• Your assignment
Should a picture appear anywhere in the data, omit it and copy everything else exactly.
Data below section start
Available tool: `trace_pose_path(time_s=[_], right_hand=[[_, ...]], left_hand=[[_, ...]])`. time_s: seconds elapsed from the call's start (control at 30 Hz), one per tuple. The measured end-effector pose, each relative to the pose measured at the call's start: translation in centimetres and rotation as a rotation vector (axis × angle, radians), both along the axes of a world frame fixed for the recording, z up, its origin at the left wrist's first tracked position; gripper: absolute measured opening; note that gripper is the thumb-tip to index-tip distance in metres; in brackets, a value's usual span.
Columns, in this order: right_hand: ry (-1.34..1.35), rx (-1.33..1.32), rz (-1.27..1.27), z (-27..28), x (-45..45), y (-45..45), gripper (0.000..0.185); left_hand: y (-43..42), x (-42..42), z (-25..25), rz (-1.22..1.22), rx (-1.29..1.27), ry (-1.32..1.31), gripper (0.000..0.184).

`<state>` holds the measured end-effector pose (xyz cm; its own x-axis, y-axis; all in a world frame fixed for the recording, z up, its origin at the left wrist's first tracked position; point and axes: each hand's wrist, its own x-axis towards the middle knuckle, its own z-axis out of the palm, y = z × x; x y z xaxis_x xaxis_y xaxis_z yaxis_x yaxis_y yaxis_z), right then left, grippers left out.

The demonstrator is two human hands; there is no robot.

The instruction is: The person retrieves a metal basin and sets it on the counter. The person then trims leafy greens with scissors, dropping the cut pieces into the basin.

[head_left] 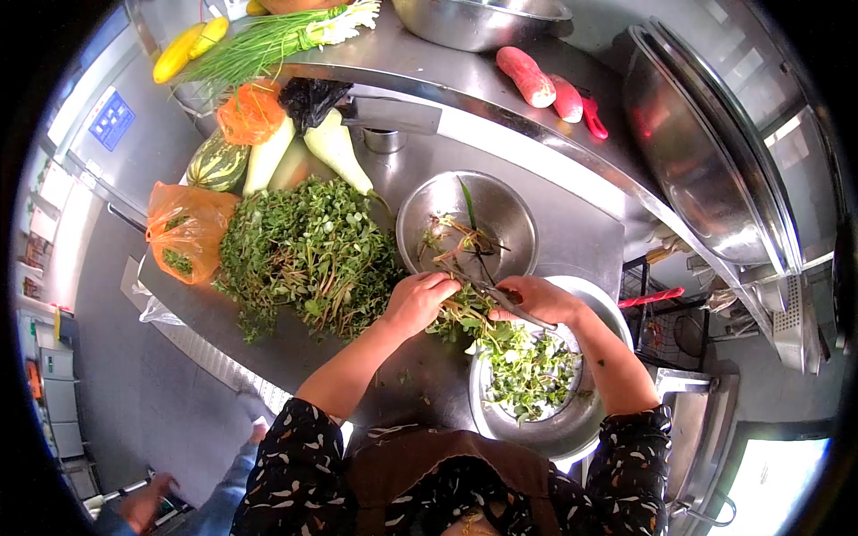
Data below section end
• Answer to the problem
Available tool: `trace_pose_path(time_s=[_], right_hand=[[_, ...]], left_hand=[[_, ...]])`. time_s: seconds elapsed from the call's start (control at 30 Hz), one per tuple. The measured end-effector pose, each relative to the pose measured at the call's start: translation in centimetres and rotation as a rotation vector (axis × angle, radians), both along the axes of a world frame fixed for the recording, z up, its origin at the left wrist's first tracked position; gripper: absolute measured opening; note that gripper is the thumb-tip to index-tip distance in metres; in brackets, a value's usual span.
Columns, in this order: right_hand: ry (-1.34..1.35), rx (-1.33..1.32), rz (-1.27..1.27), z (-27..28), x (-45..45), y (-45..45), gripper (0.000..0.185); left_hand: y (-43..42), x (-42..42), z (-25..25), rz (-1.22..1.22), rx (-1.29..1.27), ry (-1.32..1.31), gripper (0.000..0.184).

`<state>` holds the measured end-effector pose (xyz cm; its own x-axis, y-axis; all in a world frame fixed for the recording, z up, its origin at the left wrist's first tracked position; point and axes: each hand's wrist, its own x-axis towards the middle knuckle, its own z-axis out of the palm, y = z × x; x y z xaxis_x xaxis_y xaxis_z yaxis_x yaxis_y yaxis_z), right then left, grippers left out.

The demonstrator is two human hands; there is no robot.

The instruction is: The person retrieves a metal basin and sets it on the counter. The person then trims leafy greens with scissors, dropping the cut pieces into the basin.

[head_left] 

There is nothing else to add to the answer.